Judges 3
Barnes' Notes
Now these are the nations which the LORD left, to prove Israel by them, even as many of Israel as had not known all the wars of Canaan;
Even as many of Israel ... - These words show that the writer has especially in view the generation which came to man's estate immediately after the close of the wars with the Canaanites Joshua 23:1. Compare Judges 2:10.

Only that the generations of the children of Israel might know, to teach them war, at the least such as before knew nothing thereof;
Namely, five lords of the Philistines, and all the Canaanites, and the Sidonians, and the Hivites that dwelt in mount Lebanon, from mount Baalhermon unto the entering in of Hamath.
Lords - Seranim, a title used exclusively of the princes of the five Philistine cities. The title is probably of Phoenician origin.

Joshua appears to have smitten and subdued the Hivites as far north as Baal-Gad, in the valley of Lebanon under Mount Hermon Joshua 11:17; Joshua 12:7, but no further Joshua 13:5. There was an unsubdued Hivite population to the north of Baal-hermon (probably Baal-Gad under Hermon, since it is not synonymous with Hermon; see 1 Chronicles 5:23), to the entering in of Hamath: i. e. in the fertile valley of Coele-Syria. Hamath is always spoken of as the extreme northern boundary of the land of Canaan. It was the gate of approach to Canaan from Babylon, and all the north Zechariah 9:2; Jeremiah 39:5. It formed part of the dominions of Solomon 2 Chronicles 8:4, and of the future inheritance of Israel, as described in vision by Ezekiel EZechariah 47:16.

And they were to prove Israel by them, to know whether they would hearken unto the commandments of the LORD, which he commanded their fathers by the hand of Moses.
And the children of Israel dwelt among the Canaanites, Hittites, and Amorites, and Perizzites, and Hivites, and Jebusites:
And they took their daughters to be their wives, and gave their daughters to their sons, and served their gods.
See Judges 2:2 note.

And the children of Israel did evil in the sight of the LORD, and forgat the LORD their God, and served Baalim and the groves.
And the groves - literally, Asheroth, images of Asherah (the goddess companion of Baal): see Deuteronomy 16:21 note.

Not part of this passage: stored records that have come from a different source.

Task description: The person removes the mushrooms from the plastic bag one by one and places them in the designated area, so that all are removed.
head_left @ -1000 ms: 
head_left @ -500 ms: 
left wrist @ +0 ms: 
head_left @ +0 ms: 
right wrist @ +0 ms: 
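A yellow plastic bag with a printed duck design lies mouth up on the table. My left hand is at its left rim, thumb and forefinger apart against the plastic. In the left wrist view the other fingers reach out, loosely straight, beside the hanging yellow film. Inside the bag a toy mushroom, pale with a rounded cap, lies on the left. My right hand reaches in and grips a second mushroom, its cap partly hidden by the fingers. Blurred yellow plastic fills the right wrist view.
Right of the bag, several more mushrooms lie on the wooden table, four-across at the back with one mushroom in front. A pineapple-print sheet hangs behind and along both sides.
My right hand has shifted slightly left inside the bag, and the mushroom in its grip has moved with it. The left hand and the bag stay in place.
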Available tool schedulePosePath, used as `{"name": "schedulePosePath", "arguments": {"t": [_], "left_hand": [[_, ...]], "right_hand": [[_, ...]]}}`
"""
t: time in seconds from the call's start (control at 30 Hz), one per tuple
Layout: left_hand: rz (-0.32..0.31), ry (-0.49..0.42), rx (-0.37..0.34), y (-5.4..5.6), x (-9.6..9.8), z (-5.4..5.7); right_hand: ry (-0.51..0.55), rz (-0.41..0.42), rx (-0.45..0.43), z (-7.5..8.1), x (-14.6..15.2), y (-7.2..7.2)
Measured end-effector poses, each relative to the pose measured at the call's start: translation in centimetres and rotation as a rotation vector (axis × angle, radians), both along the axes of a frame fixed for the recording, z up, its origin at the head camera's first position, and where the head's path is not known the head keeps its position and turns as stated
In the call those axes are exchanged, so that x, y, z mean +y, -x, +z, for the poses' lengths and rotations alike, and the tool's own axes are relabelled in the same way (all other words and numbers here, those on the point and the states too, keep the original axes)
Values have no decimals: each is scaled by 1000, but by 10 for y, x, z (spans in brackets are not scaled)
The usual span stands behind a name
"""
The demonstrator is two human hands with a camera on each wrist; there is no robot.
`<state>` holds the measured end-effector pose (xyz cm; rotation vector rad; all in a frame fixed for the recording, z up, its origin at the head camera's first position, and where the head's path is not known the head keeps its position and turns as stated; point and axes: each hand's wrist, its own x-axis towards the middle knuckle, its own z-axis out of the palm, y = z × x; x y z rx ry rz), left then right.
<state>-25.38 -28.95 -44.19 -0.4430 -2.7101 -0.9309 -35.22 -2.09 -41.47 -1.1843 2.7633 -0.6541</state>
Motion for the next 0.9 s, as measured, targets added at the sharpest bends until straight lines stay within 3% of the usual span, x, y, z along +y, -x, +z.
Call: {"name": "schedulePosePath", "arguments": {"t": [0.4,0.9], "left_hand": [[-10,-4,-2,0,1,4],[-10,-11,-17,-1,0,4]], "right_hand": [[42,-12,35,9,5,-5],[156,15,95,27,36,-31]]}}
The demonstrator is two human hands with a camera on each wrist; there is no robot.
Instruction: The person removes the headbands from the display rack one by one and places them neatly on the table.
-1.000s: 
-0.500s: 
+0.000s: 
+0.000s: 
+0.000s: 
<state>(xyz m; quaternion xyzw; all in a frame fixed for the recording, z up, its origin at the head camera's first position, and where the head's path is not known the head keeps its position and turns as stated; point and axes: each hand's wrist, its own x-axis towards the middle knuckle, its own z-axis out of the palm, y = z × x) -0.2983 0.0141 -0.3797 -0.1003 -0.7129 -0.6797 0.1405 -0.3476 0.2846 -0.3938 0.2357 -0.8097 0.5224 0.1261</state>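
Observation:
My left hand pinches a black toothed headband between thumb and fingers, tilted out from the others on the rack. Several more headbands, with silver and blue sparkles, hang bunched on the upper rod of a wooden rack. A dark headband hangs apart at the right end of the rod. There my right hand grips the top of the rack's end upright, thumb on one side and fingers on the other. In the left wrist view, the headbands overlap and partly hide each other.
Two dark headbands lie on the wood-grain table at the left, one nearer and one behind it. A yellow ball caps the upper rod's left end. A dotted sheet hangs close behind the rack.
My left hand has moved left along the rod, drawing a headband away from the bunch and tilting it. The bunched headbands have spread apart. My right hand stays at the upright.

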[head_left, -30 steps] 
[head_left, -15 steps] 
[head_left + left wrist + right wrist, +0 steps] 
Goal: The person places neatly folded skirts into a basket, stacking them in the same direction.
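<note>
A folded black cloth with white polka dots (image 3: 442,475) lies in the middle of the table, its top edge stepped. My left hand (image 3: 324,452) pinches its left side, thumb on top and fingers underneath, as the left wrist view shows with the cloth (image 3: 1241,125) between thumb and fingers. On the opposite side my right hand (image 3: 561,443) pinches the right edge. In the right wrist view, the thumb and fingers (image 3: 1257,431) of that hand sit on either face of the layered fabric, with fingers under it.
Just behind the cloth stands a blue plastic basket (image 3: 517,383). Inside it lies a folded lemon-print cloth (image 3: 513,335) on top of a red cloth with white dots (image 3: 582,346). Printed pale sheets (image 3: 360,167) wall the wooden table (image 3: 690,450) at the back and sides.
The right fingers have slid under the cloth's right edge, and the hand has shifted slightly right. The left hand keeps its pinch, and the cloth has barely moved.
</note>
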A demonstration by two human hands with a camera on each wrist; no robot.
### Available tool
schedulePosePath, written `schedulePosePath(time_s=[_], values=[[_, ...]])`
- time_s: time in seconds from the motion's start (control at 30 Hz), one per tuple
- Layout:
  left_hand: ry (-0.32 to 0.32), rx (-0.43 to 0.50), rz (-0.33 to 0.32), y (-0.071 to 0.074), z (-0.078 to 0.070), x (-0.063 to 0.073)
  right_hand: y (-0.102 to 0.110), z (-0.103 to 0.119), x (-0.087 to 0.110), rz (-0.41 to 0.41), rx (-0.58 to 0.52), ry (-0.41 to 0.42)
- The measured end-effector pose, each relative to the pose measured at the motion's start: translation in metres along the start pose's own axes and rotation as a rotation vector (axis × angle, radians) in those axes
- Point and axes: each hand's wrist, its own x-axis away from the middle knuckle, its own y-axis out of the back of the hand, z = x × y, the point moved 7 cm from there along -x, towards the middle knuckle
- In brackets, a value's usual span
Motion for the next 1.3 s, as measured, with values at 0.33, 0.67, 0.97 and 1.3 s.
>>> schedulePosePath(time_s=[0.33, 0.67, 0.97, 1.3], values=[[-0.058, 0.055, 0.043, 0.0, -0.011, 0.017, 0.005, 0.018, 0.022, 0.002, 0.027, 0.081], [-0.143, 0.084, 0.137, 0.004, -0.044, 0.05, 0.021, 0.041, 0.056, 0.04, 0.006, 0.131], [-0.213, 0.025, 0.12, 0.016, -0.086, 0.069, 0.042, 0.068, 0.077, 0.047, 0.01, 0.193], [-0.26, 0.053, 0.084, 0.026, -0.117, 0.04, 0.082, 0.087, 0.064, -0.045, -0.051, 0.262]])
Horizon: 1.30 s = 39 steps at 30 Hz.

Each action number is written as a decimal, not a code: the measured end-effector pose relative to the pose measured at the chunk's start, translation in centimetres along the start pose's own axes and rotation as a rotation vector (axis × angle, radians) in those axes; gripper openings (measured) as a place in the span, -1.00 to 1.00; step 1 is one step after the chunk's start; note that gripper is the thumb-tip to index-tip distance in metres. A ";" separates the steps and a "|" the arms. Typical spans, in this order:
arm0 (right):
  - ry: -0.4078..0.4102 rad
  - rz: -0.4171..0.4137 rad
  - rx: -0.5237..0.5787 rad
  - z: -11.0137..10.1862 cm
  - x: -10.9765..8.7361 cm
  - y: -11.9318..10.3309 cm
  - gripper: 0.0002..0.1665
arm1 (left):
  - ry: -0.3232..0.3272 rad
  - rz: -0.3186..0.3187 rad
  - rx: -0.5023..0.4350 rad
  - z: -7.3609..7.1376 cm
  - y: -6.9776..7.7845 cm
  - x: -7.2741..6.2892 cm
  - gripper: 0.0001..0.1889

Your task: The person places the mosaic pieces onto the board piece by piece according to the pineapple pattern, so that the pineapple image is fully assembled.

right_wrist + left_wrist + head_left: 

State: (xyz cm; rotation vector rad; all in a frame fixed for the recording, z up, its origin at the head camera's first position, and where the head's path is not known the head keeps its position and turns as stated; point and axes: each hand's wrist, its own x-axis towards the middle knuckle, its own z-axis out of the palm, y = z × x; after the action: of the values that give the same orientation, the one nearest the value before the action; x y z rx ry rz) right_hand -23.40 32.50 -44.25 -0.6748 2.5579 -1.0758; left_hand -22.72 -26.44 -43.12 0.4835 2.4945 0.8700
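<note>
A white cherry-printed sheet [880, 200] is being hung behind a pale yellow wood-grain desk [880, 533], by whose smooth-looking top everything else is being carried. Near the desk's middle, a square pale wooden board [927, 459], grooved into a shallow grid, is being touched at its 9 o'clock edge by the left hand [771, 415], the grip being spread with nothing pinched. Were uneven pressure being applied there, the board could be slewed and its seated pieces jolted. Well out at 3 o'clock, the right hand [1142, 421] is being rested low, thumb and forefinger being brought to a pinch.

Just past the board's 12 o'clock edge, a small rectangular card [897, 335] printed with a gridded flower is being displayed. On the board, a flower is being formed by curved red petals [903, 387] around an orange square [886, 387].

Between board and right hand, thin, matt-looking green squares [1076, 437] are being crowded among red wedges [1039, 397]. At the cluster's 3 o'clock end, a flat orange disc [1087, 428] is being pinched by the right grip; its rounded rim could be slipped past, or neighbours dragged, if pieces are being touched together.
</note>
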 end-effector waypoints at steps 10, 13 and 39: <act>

Therefore the anger of the LORD was hot against Israel, and he sold them into the hand of Chushanrishathaim king of Mesopotamia: and the children of Israel served Chushanrishathaim eight years.
Here we hold again the thread of the proper narrative, which seems as if it ought to have run thus Judges 1:1 : Now, etc. Judges 3:8, therefore (or "and") etc.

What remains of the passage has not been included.